The reason I went out to Borrowdale in the first place was because I had bumped into my friend in Booths Supermarket and she told me she would like to donate some material to our stash as she had been given more than she could use by another contact. Well, we never demure when it comes to material because the rules are YOU NEVER HAVE ENOUGH...Even if your shelves are bulging it is still the same rule..

Well this material looks perfect for making bags. Carpet bags actually. So I trotted off to our meeting on Wednesday with a large cardboard box of the stuff expecting to have to cart half of it back home again after the meeting. Well I needn't have worried, because once I mentioned fabric suitable for bags and finished talking there was nearly a stampede.... But they were told to make the bags and bring them along to show the rest of us so that we could pick out the best ones and then we could set up a workshop to show how it was done.

It always seems to me that no sooner is one item made than they all want to set off and make another....Which is handy really because I had asked them all to contribute some embroidery to a 'banner' to be displayed at our Regional Day next April. We are co - hosting with Cumbria Branch in Carlisle and I wanted something to put behind the Keswick Stall so came up with the idea of a banner. I have since been told to change the name to 'wallhanging' so that I don't attribute the wrong words to the item. Anyway, if you are confused so was I.

I am still not sure what to call IT but IT has started to materialise at last and here are some piccies of work in progress on the ah humm item....






This is Sally placing the copper text at the top of the item.
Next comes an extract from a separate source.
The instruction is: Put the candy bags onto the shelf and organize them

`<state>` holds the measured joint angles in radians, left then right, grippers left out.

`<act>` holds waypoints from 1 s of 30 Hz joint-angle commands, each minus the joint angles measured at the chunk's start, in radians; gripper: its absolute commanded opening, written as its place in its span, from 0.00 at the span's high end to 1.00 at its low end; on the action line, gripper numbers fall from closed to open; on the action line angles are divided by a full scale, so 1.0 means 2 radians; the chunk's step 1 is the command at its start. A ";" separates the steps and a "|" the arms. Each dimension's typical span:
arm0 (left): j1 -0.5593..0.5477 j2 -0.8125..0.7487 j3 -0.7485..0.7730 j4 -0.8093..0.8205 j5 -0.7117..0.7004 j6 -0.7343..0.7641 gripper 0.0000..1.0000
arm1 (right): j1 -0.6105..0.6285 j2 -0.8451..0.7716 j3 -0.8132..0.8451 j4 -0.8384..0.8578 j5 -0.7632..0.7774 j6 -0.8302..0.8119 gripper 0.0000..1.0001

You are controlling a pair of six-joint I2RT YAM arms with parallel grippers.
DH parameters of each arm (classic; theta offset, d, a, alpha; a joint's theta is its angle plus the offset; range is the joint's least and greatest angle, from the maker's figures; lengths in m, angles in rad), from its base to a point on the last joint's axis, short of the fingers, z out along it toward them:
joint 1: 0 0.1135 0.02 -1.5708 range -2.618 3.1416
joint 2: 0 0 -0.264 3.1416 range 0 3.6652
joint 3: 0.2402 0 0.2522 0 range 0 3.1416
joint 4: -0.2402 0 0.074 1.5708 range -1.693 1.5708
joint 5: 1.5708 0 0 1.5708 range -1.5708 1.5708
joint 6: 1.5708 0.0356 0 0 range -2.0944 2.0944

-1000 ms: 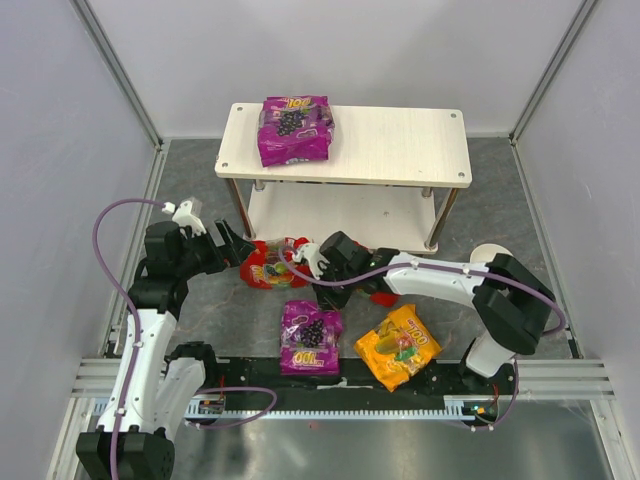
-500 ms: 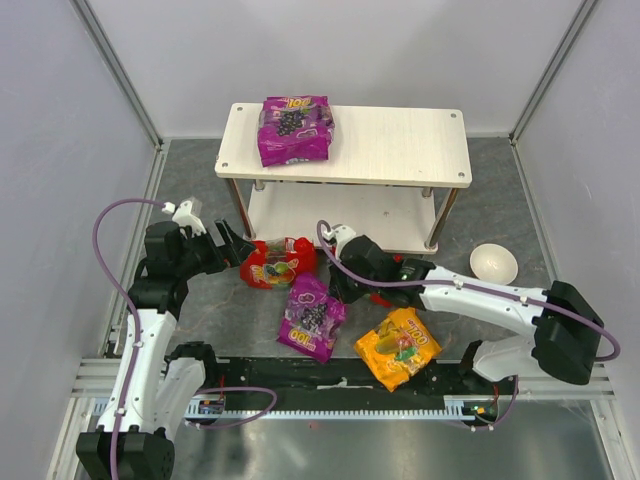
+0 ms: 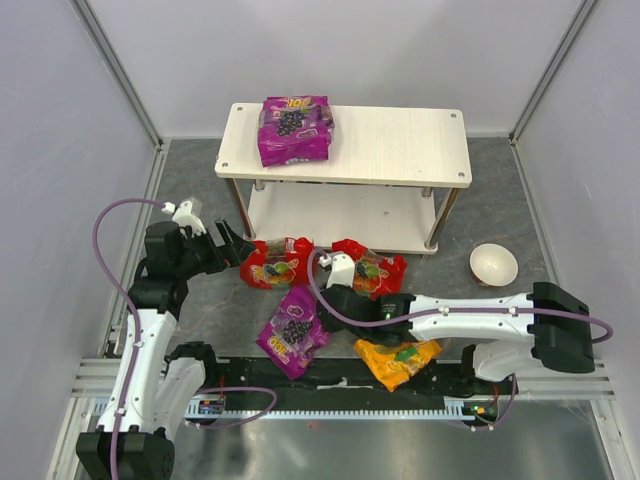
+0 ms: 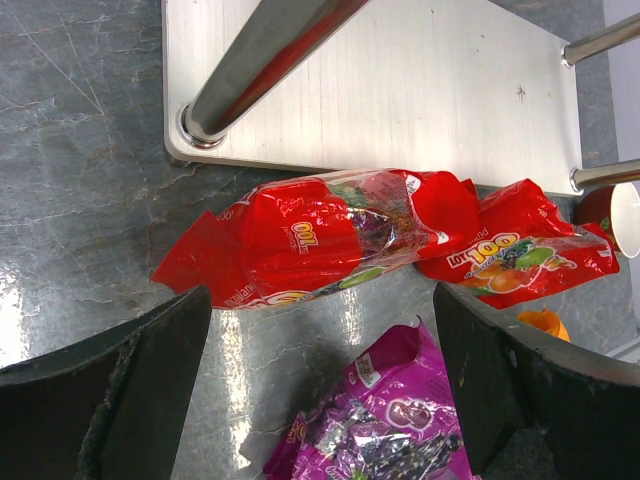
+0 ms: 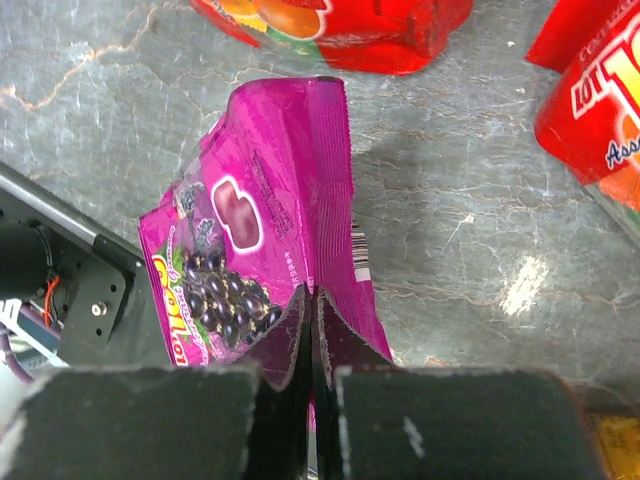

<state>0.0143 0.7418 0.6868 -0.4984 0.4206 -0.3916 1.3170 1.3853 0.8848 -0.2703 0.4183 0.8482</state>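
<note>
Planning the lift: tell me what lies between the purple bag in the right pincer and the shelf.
The left red bag and right red bag lie on the floor between the held purple bag and the shelf. Above them, nothing visible blocks the way.

Lab robot cell, plain grey panel walls (image 3: 400,50), aluminium frame rails (image 3: 113,65), marbled grey tabletop (image 3: 200,190)
</note>
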 commanded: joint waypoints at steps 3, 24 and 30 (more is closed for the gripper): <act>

We decided to use actual copper for the letters as it represents the copper mining industry in the area.

You see the sheep left, what a lovely example of a Herdwick, that's the local sheep which is seen on most of the fells around here and in Borrowdale. It was the breed most favoured by Beatrix Potter and she and her farm manager at Hill Top Farm, Tom Storey used to show them at Keswick Show. They had a series of prize winning ewes spanning two decades at the agricultural shows when Tom joined Beatrix in 1927 after leaving Troutbeck Park. Beatrix used to impress her shepherds with her skill at drawing her sheep. Baa

This is one of the smaller squares which have been contributed towards the finished item by each member of our guild. We were all asked to make either a small square or a rectangle to go down both sides of the item which represent the white stones on the side of the Moot Hall in the market square in Keswick. These are acorns which are plentiful around here and they are done in crewel work to remind us of the wonderful day we had Phillipa Turnbull here last year to give us a workshop in beginners crewel work. It was a revelation to many of us and do you know that we all still do it thanks to Phillipa's inspiration. There were so many who volunteered to do a crewel work piece that I thought there might be a problem but happily we don't mind some duplication as all the subject matter is different.



Here is the embroidery of the Moot Hall showing the lovely placement of stone down the sides alternating between squares and rectangles. It has been worked with great skill by Sally who spent hours experimenting with fabric and threads to create just the right image. She used white felt in the end to represent the stones which are so distinctive a feature of the Moot Hall. It was built by German Miners in Queen Elizabeth I's reign to look like their meeting halls back in Germany.